Partisanship, health behavior, and policy attitudes in the early stages of the COVID-19 pandemic

PLoS One. 2021 Apr 7;16(4):e0249596. doi: 10.1371/journal.pone.0249596. eCollection 2021.

Abstract

Objective: To study the U.S. public's health behaviors, attitudes, and policy opinions about COVID-19 in the earliest weeks of the national health crisis (March 20-23, 2020).
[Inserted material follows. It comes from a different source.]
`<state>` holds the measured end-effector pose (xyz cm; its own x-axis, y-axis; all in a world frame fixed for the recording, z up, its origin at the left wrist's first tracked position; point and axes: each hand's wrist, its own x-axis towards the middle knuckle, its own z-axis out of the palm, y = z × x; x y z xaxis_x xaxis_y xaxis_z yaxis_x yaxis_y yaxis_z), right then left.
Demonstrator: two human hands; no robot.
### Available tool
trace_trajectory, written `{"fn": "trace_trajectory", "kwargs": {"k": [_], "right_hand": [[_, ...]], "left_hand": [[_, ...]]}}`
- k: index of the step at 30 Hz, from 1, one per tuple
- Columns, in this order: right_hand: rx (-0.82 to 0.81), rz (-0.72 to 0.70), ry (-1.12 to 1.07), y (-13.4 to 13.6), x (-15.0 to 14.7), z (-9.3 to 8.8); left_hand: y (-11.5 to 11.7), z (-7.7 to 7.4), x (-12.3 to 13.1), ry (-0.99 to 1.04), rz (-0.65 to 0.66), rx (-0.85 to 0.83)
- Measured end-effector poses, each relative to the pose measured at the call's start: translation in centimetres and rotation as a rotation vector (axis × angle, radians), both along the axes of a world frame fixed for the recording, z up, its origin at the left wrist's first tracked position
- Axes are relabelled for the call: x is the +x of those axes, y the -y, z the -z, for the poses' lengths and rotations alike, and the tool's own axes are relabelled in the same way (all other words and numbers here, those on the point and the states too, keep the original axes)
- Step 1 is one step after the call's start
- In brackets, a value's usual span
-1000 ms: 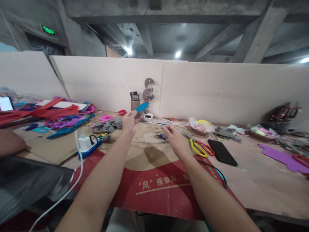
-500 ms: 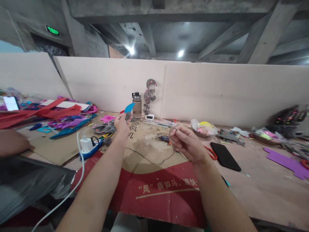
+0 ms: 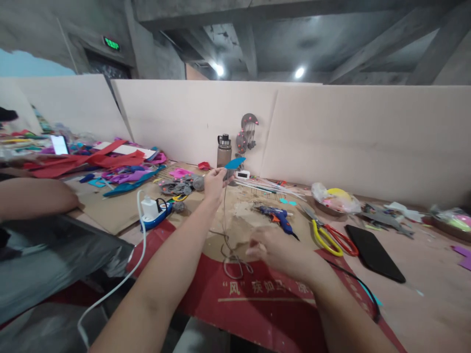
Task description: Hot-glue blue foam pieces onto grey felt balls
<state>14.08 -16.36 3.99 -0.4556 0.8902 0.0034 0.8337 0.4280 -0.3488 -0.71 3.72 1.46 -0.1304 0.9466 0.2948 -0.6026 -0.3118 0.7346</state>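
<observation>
Pinching a blue piece (image 3: 236,163), the left hand (image 3: 216,183) has grey cord (image 3: 224,223) below it. The right hand (image 3: 270,246) curls, its hold unclear, with a glue gun (image 3: 280,216) at its one o'clock.

One head cam, worn by the person, looking forward and down. Wide field: worktop (image 3: 434,304) across the lower part, white partition (image 3: 353,127) beyond, concrete ceiling beam (image 3: 287,11) up top. Left hand (image 3: 217,184) and right hand (image 3: 272,245) near, mid-frame; partition farther off.
</observation>
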Motion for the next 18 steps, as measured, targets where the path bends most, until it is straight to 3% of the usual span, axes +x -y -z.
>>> {"fn": "trace_trajectory", "kwargs": {"k": [6, 10, 13, 16, 18], "right_hand": [[0.292, 0.305, -0.239, -2.3, 2.2, -0.3], [0.423, 0.653, -0.093, -4.4, 4.8, 1.1], [0.309, 0.818, 0.166, -5.9, 6.7, 3.1], [0.111, 0.765, 0.199, -7.1, 7.5, 5.2], [0.132, 0.765, 0.185, -7.7, 7.4, 6.3]], "left_hand": [[0.7, 0.2, 0.7, -0.047, 0.07, 0.014], [1.2, 0.5, 1.3, -0.082, 0.121, -0.017], [1.6, 0.6, 1.7, -0.093, 0.152, -0.035], [1.9, 0.5, 1.8, -0.089, 0.174, -0.04], [2.0, 0.4, 1.8, -0.086, 0.186, -0.043]]}}
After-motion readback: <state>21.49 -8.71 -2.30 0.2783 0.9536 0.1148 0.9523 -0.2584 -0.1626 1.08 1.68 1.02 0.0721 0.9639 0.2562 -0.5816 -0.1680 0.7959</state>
Method: We designed and fielded an original representative survey of 3,000 American adults between March 20-23, 2020 to collect data on a battery of 38 health-related behaviors, government policy preferences on COVID-19 response and worries about the pandemic. We test for partisan differences COVID-19 related policy attitudes and behaviors, measured in three different ways: party affiliation, intended 2020 Presidential vote, and self-placed ideological positioning. Our multivariate approach adjusts for a wide range of individual demographic and geographic characteristics that might confound the relationship between partisanship and health behaviors, attitudes, and preferences.
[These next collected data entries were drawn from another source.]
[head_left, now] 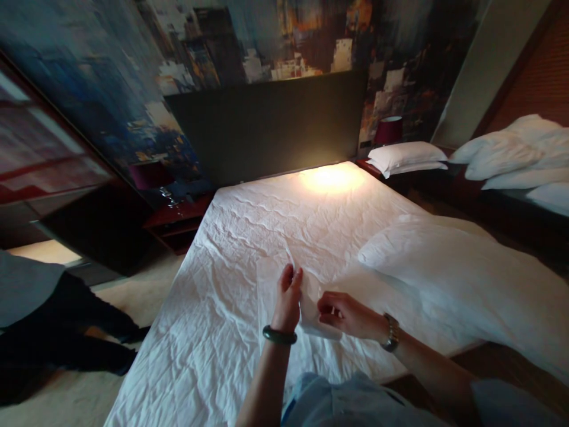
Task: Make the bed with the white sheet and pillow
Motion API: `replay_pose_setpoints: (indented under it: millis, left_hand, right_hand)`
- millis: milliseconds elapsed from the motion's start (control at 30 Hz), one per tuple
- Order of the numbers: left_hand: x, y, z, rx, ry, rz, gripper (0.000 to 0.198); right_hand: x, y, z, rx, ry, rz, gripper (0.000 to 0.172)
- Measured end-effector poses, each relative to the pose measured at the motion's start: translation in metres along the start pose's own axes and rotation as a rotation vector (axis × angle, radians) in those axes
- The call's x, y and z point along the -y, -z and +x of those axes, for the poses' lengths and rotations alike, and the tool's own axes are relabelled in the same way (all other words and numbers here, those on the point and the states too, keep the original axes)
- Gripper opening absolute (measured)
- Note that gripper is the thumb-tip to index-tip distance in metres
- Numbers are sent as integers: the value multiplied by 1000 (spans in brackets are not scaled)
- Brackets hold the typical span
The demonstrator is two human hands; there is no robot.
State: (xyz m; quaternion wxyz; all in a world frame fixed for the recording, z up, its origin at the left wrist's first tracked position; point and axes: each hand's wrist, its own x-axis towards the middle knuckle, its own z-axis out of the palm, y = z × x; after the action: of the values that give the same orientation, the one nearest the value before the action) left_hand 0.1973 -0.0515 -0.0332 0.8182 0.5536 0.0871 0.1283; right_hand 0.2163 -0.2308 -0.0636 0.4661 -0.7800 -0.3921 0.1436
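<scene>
My left hand [288,296] pinches the upper edge of a white cloth [311,308] between fingers and thumb, and my right hand [344,314] grips the same cloth lower down, so both are closed on it with little space between them. The cloth hangs just above the near end of the bed sheet [249,249], which runs away from me toward the headboard [267,124]; a duvet [448,273] lies to my right, nearer the right hand.

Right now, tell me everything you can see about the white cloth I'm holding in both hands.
The white cloth looks like thin, creased fabric, a sheet or pillowcase, I cannot tell which. The left hand pinches its edge upright; the right hand grips it lower, beside it. It hangs over the wrinkled white mattress, its lower part seemingly resting there.
</scene>
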Motion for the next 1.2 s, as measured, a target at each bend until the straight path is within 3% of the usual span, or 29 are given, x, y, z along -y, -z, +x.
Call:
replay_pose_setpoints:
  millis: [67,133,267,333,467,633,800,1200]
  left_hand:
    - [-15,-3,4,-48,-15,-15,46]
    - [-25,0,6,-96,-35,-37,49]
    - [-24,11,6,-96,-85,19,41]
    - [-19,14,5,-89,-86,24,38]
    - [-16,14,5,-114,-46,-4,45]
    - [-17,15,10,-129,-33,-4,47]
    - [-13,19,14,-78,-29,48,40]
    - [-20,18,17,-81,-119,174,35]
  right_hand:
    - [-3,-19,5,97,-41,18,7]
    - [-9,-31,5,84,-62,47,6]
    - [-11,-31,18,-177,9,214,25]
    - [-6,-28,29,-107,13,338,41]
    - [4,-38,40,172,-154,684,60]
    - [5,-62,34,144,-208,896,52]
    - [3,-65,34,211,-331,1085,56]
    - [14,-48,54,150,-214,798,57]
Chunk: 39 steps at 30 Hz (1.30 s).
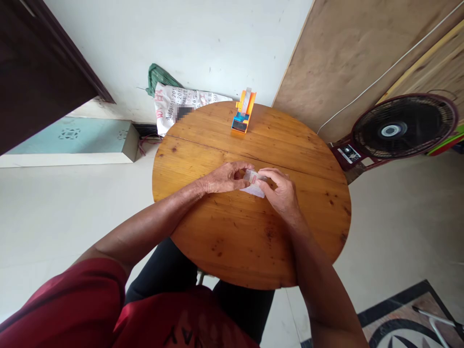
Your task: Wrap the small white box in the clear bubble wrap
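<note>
Between my two hands, over the middle of the round wooden table (217, 227), is a small, pale, partly see-through packet (256, 189) with a reddish mark on it. My left hand (232, 177) grips its left side, thumb near and fingers curled on the far edge. On the opposite side my right hand (280, 189) holds it the same way, thumb and fingers at its right edge. The fingers partly cover the packet, and its exact kind cannot be made out. Farther back on the table stands an orange and blue tape dispenser (239, 124), apart from both hands.
Behind the table a white printed sack (166, 101) and a green bag (159, 77) lean by the wall. A dark red fan (395, 129) is at the right. A pale blue box-like ledge (90, 135) sits at the left. My legs are under the table's near edge.
</note>
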Available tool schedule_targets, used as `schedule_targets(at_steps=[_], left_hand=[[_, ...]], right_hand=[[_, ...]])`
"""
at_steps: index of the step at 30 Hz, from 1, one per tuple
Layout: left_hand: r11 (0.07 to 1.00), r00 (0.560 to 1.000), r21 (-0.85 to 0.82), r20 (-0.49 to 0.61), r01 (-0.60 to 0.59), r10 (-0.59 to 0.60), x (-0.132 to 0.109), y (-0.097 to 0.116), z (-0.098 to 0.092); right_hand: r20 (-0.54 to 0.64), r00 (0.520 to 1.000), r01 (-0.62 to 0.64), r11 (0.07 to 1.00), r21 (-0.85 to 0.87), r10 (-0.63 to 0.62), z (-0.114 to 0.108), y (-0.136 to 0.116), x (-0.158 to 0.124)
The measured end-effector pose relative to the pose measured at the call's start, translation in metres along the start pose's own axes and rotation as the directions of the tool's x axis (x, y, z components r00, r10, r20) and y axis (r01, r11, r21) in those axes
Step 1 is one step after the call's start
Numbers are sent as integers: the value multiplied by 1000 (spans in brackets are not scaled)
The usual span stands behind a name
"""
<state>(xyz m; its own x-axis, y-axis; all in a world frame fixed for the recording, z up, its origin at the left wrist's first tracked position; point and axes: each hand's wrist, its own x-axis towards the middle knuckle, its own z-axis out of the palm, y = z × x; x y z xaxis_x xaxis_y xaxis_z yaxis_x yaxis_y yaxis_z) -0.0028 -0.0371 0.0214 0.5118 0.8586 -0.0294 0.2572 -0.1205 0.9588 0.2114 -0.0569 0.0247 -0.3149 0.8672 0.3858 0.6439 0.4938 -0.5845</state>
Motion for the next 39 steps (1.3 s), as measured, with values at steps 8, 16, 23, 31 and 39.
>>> schedule_targets(at_steps=[8,16,23,31,39], left_hand=[[1000,1000,26,-21,2,-2,1,-3,0],[999,999,-31,-27,26,-27,1,-4,3],[997,997,18,-7,-70,71,0,-8,6],[973,973,-5,4,-229,230,1,-13,9],[942,955,-203,75,-268,288,2,-16,12]], right_hand=[[-68,997,32,984,-176,-44,3,1,-3],[-128,979,126,966,-225,-157,5,3,-1],[-198,976,91,996,6,-88,7,7,-1],[-165,962,-135,909,395,215,1,3,0],[-162,908,-219,766,604,387,1,12,5]])
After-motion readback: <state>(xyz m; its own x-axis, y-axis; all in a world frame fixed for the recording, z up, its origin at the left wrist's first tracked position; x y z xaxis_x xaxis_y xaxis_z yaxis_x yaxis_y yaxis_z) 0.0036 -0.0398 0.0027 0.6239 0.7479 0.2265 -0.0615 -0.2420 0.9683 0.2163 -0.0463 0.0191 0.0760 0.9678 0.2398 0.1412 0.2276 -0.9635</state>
Results: We find that partisanship-measured as party identification, support for President Trump, or left-right ideological positioning-explains differences in Americans across a wide range of health behaviors and policy preferences. We find no consistent evidence that controlling for individual news consumption, the local policy environment, and local pandemic-related deaths erases the observed partisan differences in health behaviors, beliefs, and attitudes. In further analyses, we use a LASSO regression approach to select predictors, and find that a partisanship indicator is the most commonly selected predictor across the 38 dependent variables that we study.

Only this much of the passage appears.